[Exercise directions] For this exercise, print the listing below exactly, without its pictures.

* * *

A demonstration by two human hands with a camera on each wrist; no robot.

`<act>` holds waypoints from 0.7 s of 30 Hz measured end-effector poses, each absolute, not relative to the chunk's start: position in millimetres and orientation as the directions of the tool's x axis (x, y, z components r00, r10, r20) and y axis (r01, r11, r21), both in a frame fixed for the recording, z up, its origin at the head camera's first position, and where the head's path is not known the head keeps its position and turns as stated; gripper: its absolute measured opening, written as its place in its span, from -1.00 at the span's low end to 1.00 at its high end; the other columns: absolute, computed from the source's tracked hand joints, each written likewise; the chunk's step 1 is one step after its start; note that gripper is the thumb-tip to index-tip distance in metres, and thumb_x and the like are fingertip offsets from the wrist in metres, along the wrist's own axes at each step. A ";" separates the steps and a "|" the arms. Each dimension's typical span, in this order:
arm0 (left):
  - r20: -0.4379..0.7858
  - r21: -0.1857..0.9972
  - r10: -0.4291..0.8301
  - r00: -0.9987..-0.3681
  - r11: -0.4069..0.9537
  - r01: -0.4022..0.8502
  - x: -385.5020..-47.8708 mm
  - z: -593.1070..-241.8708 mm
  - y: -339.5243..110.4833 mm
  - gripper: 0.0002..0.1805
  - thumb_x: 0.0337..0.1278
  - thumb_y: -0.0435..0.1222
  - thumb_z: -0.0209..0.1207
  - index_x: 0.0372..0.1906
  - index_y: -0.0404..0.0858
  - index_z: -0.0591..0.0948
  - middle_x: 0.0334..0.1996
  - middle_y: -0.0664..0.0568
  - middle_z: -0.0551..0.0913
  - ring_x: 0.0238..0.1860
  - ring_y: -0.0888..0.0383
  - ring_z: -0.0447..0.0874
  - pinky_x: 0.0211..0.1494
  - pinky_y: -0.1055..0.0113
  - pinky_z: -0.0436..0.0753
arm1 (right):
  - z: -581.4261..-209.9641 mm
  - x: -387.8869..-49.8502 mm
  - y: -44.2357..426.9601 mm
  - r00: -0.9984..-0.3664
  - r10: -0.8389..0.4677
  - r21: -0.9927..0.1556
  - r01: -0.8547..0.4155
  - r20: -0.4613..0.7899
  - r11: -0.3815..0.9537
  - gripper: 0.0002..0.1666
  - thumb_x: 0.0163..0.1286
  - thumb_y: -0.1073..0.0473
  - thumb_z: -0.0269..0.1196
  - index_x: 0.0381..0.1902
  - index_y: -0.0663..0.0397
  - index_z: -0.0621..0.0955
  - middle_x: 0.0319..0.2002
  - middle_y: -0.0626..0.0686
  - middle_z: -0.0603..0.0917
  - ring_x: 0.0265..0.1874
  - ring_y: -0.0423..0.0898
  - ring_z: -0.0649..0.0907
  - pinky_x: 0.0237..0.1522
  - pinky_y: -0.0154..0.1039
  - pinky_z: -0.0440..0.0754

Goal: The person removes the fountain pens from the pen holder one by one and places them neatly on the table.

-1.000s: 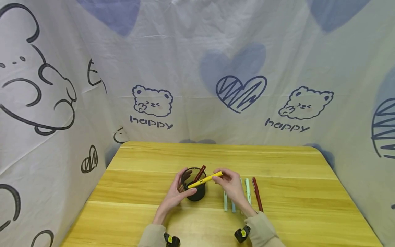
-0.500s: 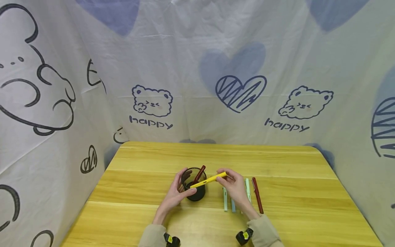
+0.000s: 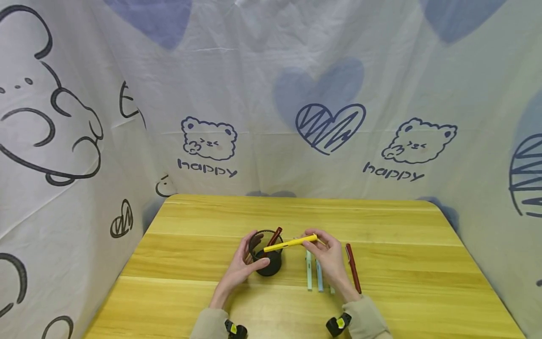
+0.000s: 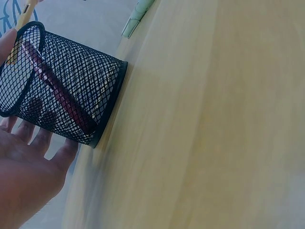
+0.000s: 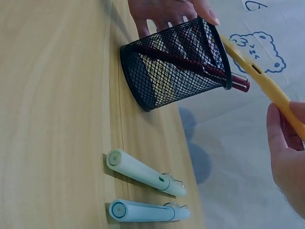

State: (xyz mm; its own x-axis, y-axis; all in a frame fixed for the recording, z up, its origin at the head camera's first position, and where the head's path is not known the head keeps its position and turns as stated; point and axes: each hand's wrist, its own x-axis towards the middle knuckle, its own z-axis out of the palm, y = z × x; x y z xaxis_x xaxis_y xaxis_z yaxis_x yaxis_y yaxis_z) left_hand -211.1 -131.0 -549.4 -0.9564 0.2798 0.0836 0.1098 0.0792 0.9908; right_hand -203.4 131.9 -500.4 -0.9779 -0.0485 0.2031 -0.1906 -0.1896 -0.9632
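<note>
My left hand (image 3: 240, 264) holds a black mesh pen cup (image 3: 272, 267), fingers behind it and thumb at the near side of the rim. The cup stands upright on the table, and a dark red pen (image 5: 190, 64) leans inside with its end above the rim. Between the thumb and fingers of my right hand (image 3: 330, 254) is a yellow pen (image 3: 290, 243), held slantwise above the cup. Its far end lies over the cup's mouth, close to the left thumb. In the left wrist view, only part of the yellow pen (image 4: 25, 14) shows.
Right of the cup, a pale green pen (image 3: 309, 273) and a light blue pen (image 3: 319, 278) lie side by side. Another pale pen (image 3: 332, 290) is mostly hidden under my right hand. Farther right lies a dark red pen (image 3: 354, 269). A printed curtain (image 3: 271, 141) hangs behind the table.
My right hand has moved rightward with the yellow pen, which now lies flatter, its left end shifted right and slightly up. The left hand and cup have stayed in place.
</note>
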 end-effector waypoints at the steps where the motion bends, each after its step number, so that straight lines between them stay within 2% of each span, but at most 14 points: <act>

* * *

[Solution for this task]
A demonstration by two human hands with a camera on each wrist; no robot.

`<act>` holds waypoints from 0.7 s of 30 Hz measured end-effector poses, each absolute, not relative to the chunk's start: position in millimetres and orientation as the directions of the tool's x axis (x, y, z components r00, r10, r20) and y axis (r01, r11, r21), both in a frame fixed for the recording, z up, its origin at the head camera's first position, and where the head's path is not known the head keeps its position and turns as stated; gripper: its absolute measured opening, written as its place in its span, from -1.00 at the span's low end to 1.00 at its high end; the other columns: absolute, computed from the source's tracked hand joints, each written likewise; the chunk's step 1 is one step after its start; note that gripper is the thumb-tip to index-tip distance in metres, and thumb_x and the like are fingertip offsets from the wrist in metres, along the wrist's own axes at each step. A ";" separates the steps and a "|" the arms. Each dimension's typical span, in this order:
arm0 (left):
  - r20: -0.4379..0.7858
  - r21: -0.1857..0.9972
  - r10: -0.4291..0.8301
  - r00: -0.9987..-0.3681
  - r11: -0.4069..0.9537
  - r01: -0.4022..0.8502
  - x: -385.5020..-47.8708 mm
  - z: -593.1070..-241.8708 mm
  - y: -339.5243..110.4833 mm
  - gripper: 0.0002..0.1805
  - thumb_x: 0.0337..0.1278
  - thumb_y: -0.0435..0.1222
  - thumb_z: -0.0209..0.1207
  - index_x: 0.0372..0.1906
  - index_y: -0.0404..0.0858
  - index_z: -0.0591..0.0948
  - middle_x: 0.0334..0.1996
  - middle_y: -0.0664..0.0568
  - middle_z: -0.0551..0.0913
  - ring_x: 0.0238..0.1860
  - ring_y: -0.0888..0.0383
  - ring_z: -0.0447..0.0874
  - pinky_x: 0.0211..0.1494
  - pinky_y: -0.1055..0.0113
  - pinky_z: -0.0436..0.0753
arm1 (right):
  - z: -581.4261..-209.9641 mm
  - x: -387.8869..-49.8502 mm
  - y: -44.2357..426.9601 mm
  - r00: -0.9984..-0.3664
  - r10: -0.8389..0.4677
  - r21: -0.9927..0.1556
  - r01: -0.8547..0.4155
  - r20: -0.4613..0.7899
  - r11: -0.3815..0.9537
  - gripper: 0.0002..0.1666
  - thumb_x: 0.0163..0.1286
  - thumb_y: -0.1073..0.0473
  - thumb_z: -0.0269..0.1196
  - index_x: 0.0381..0.1902
  - index_y: -0.0663..0.0397
  - index_z: -0.0621..0.0955
  - middle_x: 0.0319..0.2002
  - middle_y: -0.0626..0.0686
  - middle_z: -0.0603..0.0917
  - ring_x: 0.0265..0.1874
  - ring_y: -0.0423..0.0898
  - ring_z: -0.0649..0.0907
  - pinky_x: 0.0237..0.1522
  - pinky_y: -0.0154..0.1039
  - pinky_z: -0.0440..0.0754

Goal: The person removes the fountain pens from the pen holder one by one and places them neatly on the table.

-1.000s: 
-0.500s: 
+0.000s: 
+0.000s: 
+0.000s: 

State: (xyz mm; its own x-axis, y-axis; all in a frame fixed for the recording, z up, its origin at the head camera's first position, and where the head's path is not known the head keeps its position and turns as stated; point and axes: each hand's wrist, its own x-axis towards the middle knuckle, its own z-axis out of the palm, y = z × x; x y z xaxis_x xaxis_y xaxis_z yaxis_x yaxis_y yaxis_z) left_hand -211.1 -131.0 -549.4 -0.9564 0.2798 0.0836 0.1098 0.0792 0.9908; right_hand -203.4 131.9 -500.4 -0.9779 -0.0485 0.2031 -0.1906 -0.1896 -0.9632
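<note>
My left hand (image 3: 240, 264) holds a black mesh pen cup (image 3: 272, 267), fingers behind it and thumb at the near side of the rim. The cup stands upright on the table, and a dark red pen (image 5: 190, 64) leans inside with its end above the rim. Between the thumb and fingers of my right hand (image 3: 330, 254) is a yellow pen (image 3: 290, 243), held slantwise above the cup. Its far end lies over the cup's mouth, close to the left thumb. In the left wrist view, only part of the yellow pen (image 4: 25, 14) shows.
Right of the cup, a pale green pen (image 3: 309, 273) and a light blue pen (image 3: 319, 278) lie side by side. Another pale pen (image 3: 332, 290) is mostly hidden under my right hand. Farther right lies a dark red pen (image 3: 354, 269). A printed curtain (image 3: 271, 141) hangs behind the table.
My right hand has moved rightward with the yellow pen, which now lies flatter, its left end shifted right and slightly up. The left hand and cup have stayed in place.
</note>
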 end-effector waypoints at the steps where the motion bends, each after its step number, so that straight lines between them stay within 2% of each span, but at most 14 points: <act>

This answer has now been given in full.